As more and more of our waste needs to be recycled, composting provides the most obvious solution to sending organic waste to land fill. However, traditional composting systems, such as the standard 'dalek' bin or open air site can lead to serious pest problems when trying to compost kitchen waste. For example, rats and flies can be attracted to kitchen waste, especially cooked food that is placed on open air sites or in the traditional compost bin. However, throwing away all those valuable vitamins and trace elements contained in kitchen waste seems illogical when they can be reused to produce the next generation of crops down on the allotment. Fortunetly, there are a number of commercially available solutions to this problem, here we have a discussion on two of them.


The bokashi system allows the composting of all cooked foods quickly and easily. Kitchen waste is added to one of the two bins provided and then a small amount of bokashi bran is sprinkled on the top. This bran contains lots of bacteria which get to work breaking down the material. Once the first bin is filled it can be left for two weeks then added to the garden or standard garden compost bin. In addition to disposing of kitchen waste this system also provides a liquid fertiliser which can be drained off via a tap at the bottom of each bin. The only disadvantage to this system is the fact that it requires a supply of bokashi bran and packs of this must be purchased so essentially you are paying to compost your own kitchen waste.

Bokashi Bins

Bokashi bins are generally available from the recyclenow web site at discounted prices.

Green Johanna

This composting unit is a completely secure bin designed for 'hot composting' of all organic waste including garden waste and all cooked foods such as meat and dairy products. It contains a fully integrated base and the two access doors can be screwed shut to ensure no unwanted pests can gain entry. 'Hot Composting' produces compost in a much quicker time than standard darlek style bins (typically 4-6 months). However, it does require the material in the bin to be mixed in the correct quantities. Typically, compostable material falls into one of two categories, cargon based such as sawdust and nitgrogen based such as grass clippings. To ensure correct composting the Green Johanna typically requires one part carbon-rich material (garden waste) to two parts nitrogen-rich material (household waste). As such carbon rich garden material needs to be available during the winter months to ensure the correct mix of materials is maintained.

For more information on the green johanna please visit the green cone website.. Sometimes green johanna's are available from the recyclenow web site at discounted prices.

Green Johanna

Paper Pots

These are great little devices and very simple to use.

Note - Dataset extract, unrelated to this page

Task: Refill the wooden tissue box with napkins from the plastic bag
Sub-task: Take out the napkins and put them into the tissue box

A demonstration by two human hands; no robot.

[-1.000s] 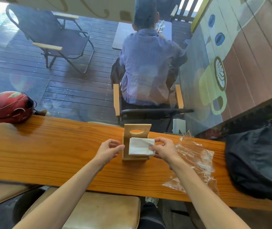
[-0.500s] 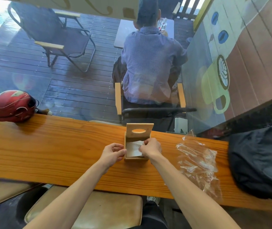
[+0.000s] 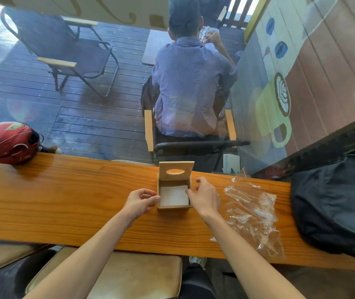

By recycling old newspapers it is possible to make paper pots of different sizes. Once made the pots can be filled with compost and seeds added as normal. Once the seedlings have grown the whole pot can be dropped into the ground and left to compost naturally. Using paper pots not only saves money by not having to purchase plastic ones but also there is no root disturbance for the seedlings as the whole pot is planted in the ground. In addition, the paper breaks down adding humus to the soil and also retains water so the compost stays moist for longer.

Paper Potters Paper Pots

These items are available from a number of suppliers including harrod horticulture. For those that are interested in these devices it is worth noting that the free York newspaper produces around 40 medium sized pots.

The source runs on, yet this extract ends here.